• Create Account

# Explaning Image downsample

Old topic!
Guest, the last post of this topic is over 60 days old and at this point you may not reply in this topic. If you wish to continue this conversation start a new topic.

25 replies to this topic

### #1Ahmed Egyptian  Members   -  Reputation: 137

Like
0Likes
Like

Posted 13 March 2013 - 03:33 PM

Hi All,

I tried to figure out the meaning of that function, I couldn't, even tried on paper, but didn't get it. Would someone explain that to me ? If that's possible with Ascii text or some images would be so much appreciated.

static void inline resizeRow(uint32_t *dst, uint32_t *src, uint32_t pixelsPerRow)

{
uint8_t * pSrc8 = (uint8_t *)src;
uint8_t * pDest8 = (uint8_t *)dst;
int stride = pixelsPerRow * sizeof(uint32_t);
int x;
int r, g, b, a;

for (x=0; x<pixelsPerRow; x++)
{
r = pSrc8[0] + pSrc8[4] + pSrc8[stride+0] + pSrc8[stride+4];
g = pSrc8[1] + pSrc8[5] + pSrc8[stride+1] + pSrc8[stride+5];
b = pSrc8[2] + pSrc8[6] + pSrc8[stride+2] + pSrc8[stride+6];
a = pSrc8[3] + pSrc8[7] + pSrc8[stride+3] + pSrc8[stride+7];
pDest8[0] = (uint8_t)((r + 2)/4); // average with rounding
pDest8[1] = (uint8_t)((g + 2)/4);
pDest8[2] = (uint8_t)((b + 2)/4);
pDest8[3] = (uint8_t)((a + 2)/4);
pSrc8 += 8; // skip forward 2 source pixels
pDest8 += 4; // skip forward 1 destination pixel
}
}


Edited by Ahmed Egyptian, 13 March 2013 - 03:35 PM.

### #2Paradigm Shifter  Crossbones+   -  Reputation: 4746

Like
1Likes
Like

Posted 13 March 2013 - 03:40 PM

It's halving the size of 2 rows of the source image by adding together the r, g, b and a components of each 4x4 pixel square in the 2 rows of the source image, adding 0.5 to each value as well (so adding 2 to the total), then dividing by 4, to get the destination colour.

Looks like the for loop should go to pixelsPerRow - 1 though, otherwise it will read pixels off the right hand side on the last iteration.

Presumably the function is called in a loop for every other row of the source image.

"Most people think, great God will come from the sky, take away everything, and make everybody feel high" - Bob Marley

### #3ApochPiQ  Moderators   -  Reputation: 11933

Like
2Likes
Like

Posted 13 March 2013 - 03:44 PM

Downsampling is basically just taking an image at a higher resolution and redrawing it at a lower resolution.

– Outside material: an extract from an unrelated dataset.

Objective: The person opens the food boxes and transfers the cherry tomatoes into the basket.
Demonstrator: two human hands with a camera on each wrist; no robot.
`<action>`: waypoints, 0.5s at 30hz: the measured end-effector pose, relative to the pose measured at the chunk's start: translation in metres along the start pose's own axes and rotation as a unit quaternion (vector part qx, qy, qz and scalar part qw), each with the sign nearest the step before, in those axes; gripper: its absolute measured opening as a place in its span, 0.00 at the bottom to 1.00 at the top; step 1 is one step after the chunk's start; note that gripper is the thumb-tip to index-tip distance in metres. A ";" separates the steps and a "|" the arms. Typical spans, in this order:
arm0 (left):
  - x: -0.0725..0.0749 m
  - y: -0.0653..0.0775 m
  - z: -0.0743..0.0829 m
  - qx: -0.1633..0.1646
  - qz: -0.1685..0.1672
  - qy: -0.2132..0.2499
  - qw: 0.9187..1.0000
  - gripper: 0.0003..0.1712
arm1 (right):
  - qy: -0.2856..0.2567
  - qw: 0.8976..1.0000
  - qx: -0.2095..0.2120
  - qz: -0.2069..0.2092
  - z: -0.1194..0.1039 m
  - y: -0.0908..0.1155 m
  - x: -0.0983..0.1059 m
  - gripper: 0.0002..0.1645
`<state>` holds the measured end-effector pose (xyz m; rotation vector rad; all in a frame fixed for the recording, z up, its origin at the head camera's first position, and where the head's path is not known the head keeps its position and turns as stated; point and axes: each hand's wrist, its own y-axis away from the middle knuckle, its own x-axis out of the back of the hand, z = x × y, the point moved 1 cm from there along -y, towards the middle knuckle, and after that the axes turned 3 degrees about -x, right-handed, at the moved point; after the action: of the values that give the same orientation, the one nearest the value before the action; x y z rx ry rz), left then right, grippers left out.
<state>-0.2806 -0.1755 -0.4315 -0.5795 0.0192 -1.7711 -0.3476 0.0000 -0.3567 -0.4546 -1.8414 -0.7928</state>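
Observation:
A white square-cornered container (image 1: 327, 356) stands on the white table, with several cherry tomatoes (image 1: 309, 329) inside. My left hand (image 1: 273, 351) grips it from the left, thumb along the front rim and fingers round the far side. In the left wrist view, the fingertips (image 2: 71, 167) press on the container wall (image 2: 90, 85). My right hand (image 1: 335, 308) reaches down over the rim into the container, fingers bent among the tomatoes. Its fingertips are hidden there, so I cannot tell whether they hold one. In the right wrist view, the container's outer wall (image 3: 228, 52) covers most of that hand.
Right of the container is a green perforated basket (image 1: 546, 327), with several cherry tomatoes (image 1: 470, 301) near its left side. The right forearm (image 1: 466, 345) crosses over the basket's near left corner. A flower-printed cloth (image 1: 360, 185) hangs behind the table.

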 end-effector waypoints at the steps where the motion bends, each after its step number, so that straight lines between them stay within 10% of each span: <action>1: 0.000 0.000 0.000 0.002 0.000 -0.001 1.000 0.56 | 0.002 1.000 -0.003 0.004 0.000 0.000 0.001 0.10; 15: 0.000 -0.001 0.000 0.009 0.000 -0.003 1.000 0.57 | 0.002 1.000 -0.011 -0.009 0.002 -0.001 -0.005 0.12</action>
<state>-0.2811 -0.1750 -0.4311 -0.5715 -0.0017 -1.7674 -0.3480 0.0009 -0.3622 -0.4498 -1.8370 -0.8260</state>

For example, suppose I have a 10x10 pixel image, and downsample it to 5x5. There are a number of ways to do this. First, I could simply skip every other pixel:

Source image: 0 1 2 3 4 5 6 7 8 9

Destination image: 0 2 4 6 8

And then I skip a row, and repeat this process on the next row.

This is going to make things look a little bad, though. A better approach is to average the pixels:
Source image:

A B
C D

Destination pixel at 0,0 is A+B+C+D / 4
It looks like your code is doing the second method.
Maker of Machinery

### #4Paradigm Shifter  Crossbones+   -  Reputation: 4746

Like
0Likes
Like

Posted 13 March 2013 - 03:47 PM

I think the loop should probably go from 0 to pixelsPerRow / 2 or else x should increment by 2 every iteration...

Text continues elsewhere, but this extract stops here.